* DATA PROVIDED *
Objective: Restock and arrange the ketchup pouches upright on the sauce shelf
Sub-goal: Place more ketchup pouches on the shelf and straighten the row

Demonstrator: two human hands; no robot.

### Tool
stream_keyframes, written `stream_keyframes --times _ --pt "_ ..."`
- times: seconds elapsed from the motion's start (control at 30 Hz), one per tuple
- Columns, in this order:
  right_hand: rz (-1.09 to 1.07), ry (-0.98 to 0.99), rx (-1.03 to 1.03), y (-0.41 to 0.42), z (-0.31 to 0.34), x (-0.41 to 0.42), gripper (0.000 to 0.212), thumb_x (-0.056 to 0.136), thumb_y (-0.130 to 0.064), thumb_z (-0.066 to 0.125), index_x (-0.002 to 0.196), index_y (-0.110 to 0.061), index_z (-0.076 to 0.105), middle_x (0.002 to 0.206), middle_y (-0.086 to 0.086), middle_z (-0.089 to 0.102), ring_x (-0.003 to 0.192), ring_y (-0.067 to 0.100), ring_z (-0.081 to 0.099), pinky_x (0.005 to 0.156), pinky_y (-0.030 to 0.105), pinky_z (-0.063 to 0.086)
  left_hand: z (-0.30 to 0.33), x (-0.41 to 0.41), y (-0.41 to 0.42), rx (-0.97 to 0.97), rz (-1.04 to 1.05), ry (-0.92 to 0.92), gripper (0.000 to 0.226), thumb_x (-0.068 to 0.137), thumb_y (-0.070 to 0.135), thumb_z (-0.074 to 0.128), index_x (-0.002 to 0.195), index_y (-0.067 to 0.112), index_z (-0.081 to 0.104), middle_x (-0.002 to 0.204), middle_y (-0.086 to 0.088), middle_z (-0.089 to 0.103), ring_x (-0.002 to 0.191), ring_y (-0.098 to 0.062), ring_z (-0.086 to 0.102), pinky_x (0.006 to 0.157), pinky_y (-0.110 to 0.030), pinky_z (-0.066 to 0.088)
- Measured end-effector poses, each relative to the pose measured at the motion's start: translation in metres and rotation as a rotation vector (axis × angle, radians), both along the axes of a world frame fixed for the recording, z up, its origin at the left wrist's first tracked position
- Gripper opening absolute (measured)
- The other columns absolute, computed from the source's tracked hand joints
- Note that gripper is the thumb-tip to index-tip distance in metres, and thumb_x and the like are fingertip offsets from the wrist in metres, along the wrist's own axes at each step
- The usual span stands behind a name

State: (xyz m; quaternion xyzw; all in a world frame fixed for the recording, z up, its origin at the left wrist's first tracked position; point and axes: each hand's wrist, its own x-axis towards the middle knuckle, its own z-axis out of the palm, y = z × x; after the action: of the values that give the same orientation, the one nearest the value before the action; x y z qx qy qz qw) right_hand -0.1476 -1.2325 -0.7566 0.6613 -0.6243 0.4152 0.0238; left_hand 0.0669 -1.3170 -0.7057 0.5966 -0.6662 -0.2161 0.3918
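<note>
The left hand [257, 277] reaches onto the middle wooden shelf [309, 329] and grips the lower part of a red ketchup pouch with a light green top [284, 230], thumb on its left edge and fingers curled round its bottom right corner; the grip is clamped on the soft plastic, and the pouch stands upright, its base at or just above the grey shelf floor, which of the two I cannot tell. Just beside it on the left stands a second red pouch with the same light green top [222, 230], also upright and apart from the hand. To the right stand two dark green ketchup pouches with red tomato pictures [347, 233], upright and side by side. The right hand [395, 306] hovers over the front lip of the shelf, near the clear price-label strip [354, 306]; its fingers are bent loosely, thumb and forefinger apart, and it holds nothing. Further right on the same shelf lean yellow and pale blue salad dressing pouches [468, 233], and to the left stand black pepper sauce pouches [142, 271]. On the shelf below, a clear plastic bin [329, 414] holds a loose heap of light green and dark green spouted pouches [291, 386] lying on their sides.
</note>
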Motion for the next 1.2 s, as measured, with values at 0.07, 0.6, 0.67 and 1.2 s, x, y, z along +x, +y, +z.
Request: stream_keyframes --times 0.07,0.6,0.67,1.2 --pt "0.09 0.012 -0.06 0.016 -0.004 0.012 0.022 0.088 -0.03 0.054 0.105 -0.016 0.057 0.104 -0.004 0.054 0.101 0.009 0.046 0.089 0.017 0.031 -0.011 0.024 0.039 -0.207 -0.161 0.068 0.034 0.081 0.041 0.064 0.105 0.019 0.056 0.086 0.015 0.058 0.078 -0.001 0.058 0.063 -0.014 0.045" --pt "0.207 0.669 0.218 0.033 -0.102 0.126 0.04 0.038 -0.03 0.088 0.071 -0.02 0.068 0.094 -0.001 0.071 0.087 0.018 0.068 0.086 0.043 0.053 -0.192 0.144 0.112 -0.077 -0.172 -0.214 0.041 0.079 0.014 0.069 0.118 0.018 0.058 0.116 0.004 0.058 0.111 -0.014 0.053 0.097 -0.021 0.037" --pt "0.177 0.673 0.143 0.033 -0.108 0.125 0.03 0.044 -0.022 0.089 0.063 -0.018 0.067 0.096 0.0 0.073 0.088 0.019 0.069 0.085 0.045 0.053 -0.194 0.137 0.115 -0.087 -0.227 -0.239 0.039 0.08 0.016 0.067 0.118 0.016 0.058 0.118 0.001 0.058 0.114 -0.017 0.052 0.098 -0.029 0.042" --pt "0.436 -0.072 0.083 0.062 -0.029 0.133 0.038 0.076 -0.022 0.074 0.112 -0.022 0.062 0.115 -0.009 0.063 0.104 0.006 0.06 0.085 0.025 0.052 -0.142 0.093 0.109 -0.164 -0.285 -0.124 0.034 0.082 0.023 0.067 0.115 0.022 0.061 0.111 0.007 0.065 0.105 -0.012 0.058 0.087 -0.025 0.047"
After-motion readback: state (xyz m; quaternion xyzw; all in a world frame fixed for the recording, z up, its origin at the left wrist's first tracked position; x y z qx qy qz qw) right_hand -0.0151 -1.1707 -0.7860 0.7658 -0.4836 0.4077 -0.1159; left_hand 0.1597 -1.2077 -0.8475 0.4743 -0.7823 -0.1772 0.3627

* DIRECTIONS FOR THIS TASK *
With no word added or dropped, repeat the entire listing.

* OUTPUT *
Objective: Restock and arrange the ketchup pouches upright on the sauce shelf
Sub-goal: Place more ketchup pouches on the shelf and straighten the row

Demonstrator: two human hands; no robot.

### Tool
stream_keyframes, written `stream_keyframes --times _ --pt "_ ..."`
- times: seconds elapsed from the motion's start (control at 30 Hz), one per tuple
- Columns, in this order:
  right_hand: rz (-1.09 to 1.07), ry (-0.98 to 0.99), rx (-1.03 to 1.03), y (-0.41 to 0.42), z (-0.31 to 0.34), x (-0.41 to 0.42), gripper (0.000 to 0.212), thumb_x (-0.056 to 0.136), thumb_y (-0.130 to 0.064), thumb_z (-0.066 to 0.125), index_x (-0.002 to 0.196), index_y (-0.110 to 0.061), index_z (-0.076 to 0.105), middle_x (0.002 to 0.206), middle_y (-0.086 to 0.086), middle_z (-0.089 to 0.102), ring_x (-0.003 to 0.192), ring_y (-0.067 to 0.100), ring_z (-0.081 to 0.099), pinky_x (0.005 to 0.156), pinky_y (-0.030 to 0.105), pinky_z (-0.063 to 0.086)
  left_hand: z (-0.30 to 0.33), x (-0.41 to 0.41), y (-0.41 to 0.42), rx (-0.97 to 0.97), rz (-1.04 to 1.05), ry (-0.92 to 0.92), gripper (0.000 to 0.226), thumb_x (-0.068 to 0.137), thumb_y (-0.070 to 0.135), thumb_z (-0.074 to 0.128), index_x (-0.002 to 0.195), index_y (-0.067 to 0.112), index_z (-0.081 to 0.104), middle_x (-0.002 to 0.204), middle_y (-0.086 to 0.088), middle_z (-0.089 to 0.103), ring_x (-0.002 to 0.191), ring_y (-0.098 to 0.062), ring_z (-0.086 to 0.102), pinky_x (0.006 to 0.157), pinky_y (-0.110 to 0.030), pinky_z (-0.066 to 0.088)
- Measured end-effector poses, each relative to the pose measured at the motion's start: translation in metres and rotation as a rotation vector (axis × angle, radians), both along the axes of a world frame fixed for the recording, z up, its origin at the left wrist's first tracked position
- Gripper opening absolute (measured)
- The other columns absolute, computed from the source's tracked hand joints
- Note that gripper is the thumb-tip to index-tip distance in metres, and thumb_x and the like are fingertip offsets from the wrist in metres, along the wrist's own axes at each step
- The usual span stands behind a name

State: (xyz m; quaternion xyzw; all in a world frame fixed for the recording, z up, its origin at the left wrist's first tracked position; point and axes: each hand's wrist, its own x-axis towards the middle knuckle, its own z-axis out of the palm, y = z × x; after the action: of the values that give the same orientation, the one nearest the value before the action; x y z qx qy qz qw) right_hand -0.1476 -1.2325 -0.7566 0.6613 -0.6243 0.4152 0.0238; left_hand 0.0669 -1.3170 -0.7057 0.5966 -0.6662 -0.2161 0.3918
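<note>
The left hand [257, 277] reaches onto the middle wooden shelf [309, 329] and grips the lower part of a red ketchup pouch with a light green top [284, 230], thumb on its left edge and fingers curled round its bottom right corner; the grip is clamped on the soft plastic, and the pouch stands upright, its base at or just above the grey shelf floor, which of the two I cannot tell. Just beside it on the left stands a second red pouch with the same light green top [222, 230], also upright and apart from the hand. To the right stand two dark green ketchup pouches with red tomato pictures [347, 233], upright and side by side. The right hand [395, 306] hovers over the front lip of the shelf, near the clear price-label strip [354, 306]; its fingers are bent loosely, thumb and forefinger apart, and it holds nothing. Further right on the same shelf lean yellow and pale blue salad dressing pouches [468, 233], and to the left stand black pepper sauce pouches [142, 271]. On the shelf below, a clear plastic bin [329, 414] holds a loose heap of light green and dark green spouted pouches [291, 386] lying on their sides.
</note>
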Motion for the next 1.2 s, as measured, with values at 0.07, 0.6, 0.67 and 1.2 s, x, y, z along +x, +y, +z.
Request: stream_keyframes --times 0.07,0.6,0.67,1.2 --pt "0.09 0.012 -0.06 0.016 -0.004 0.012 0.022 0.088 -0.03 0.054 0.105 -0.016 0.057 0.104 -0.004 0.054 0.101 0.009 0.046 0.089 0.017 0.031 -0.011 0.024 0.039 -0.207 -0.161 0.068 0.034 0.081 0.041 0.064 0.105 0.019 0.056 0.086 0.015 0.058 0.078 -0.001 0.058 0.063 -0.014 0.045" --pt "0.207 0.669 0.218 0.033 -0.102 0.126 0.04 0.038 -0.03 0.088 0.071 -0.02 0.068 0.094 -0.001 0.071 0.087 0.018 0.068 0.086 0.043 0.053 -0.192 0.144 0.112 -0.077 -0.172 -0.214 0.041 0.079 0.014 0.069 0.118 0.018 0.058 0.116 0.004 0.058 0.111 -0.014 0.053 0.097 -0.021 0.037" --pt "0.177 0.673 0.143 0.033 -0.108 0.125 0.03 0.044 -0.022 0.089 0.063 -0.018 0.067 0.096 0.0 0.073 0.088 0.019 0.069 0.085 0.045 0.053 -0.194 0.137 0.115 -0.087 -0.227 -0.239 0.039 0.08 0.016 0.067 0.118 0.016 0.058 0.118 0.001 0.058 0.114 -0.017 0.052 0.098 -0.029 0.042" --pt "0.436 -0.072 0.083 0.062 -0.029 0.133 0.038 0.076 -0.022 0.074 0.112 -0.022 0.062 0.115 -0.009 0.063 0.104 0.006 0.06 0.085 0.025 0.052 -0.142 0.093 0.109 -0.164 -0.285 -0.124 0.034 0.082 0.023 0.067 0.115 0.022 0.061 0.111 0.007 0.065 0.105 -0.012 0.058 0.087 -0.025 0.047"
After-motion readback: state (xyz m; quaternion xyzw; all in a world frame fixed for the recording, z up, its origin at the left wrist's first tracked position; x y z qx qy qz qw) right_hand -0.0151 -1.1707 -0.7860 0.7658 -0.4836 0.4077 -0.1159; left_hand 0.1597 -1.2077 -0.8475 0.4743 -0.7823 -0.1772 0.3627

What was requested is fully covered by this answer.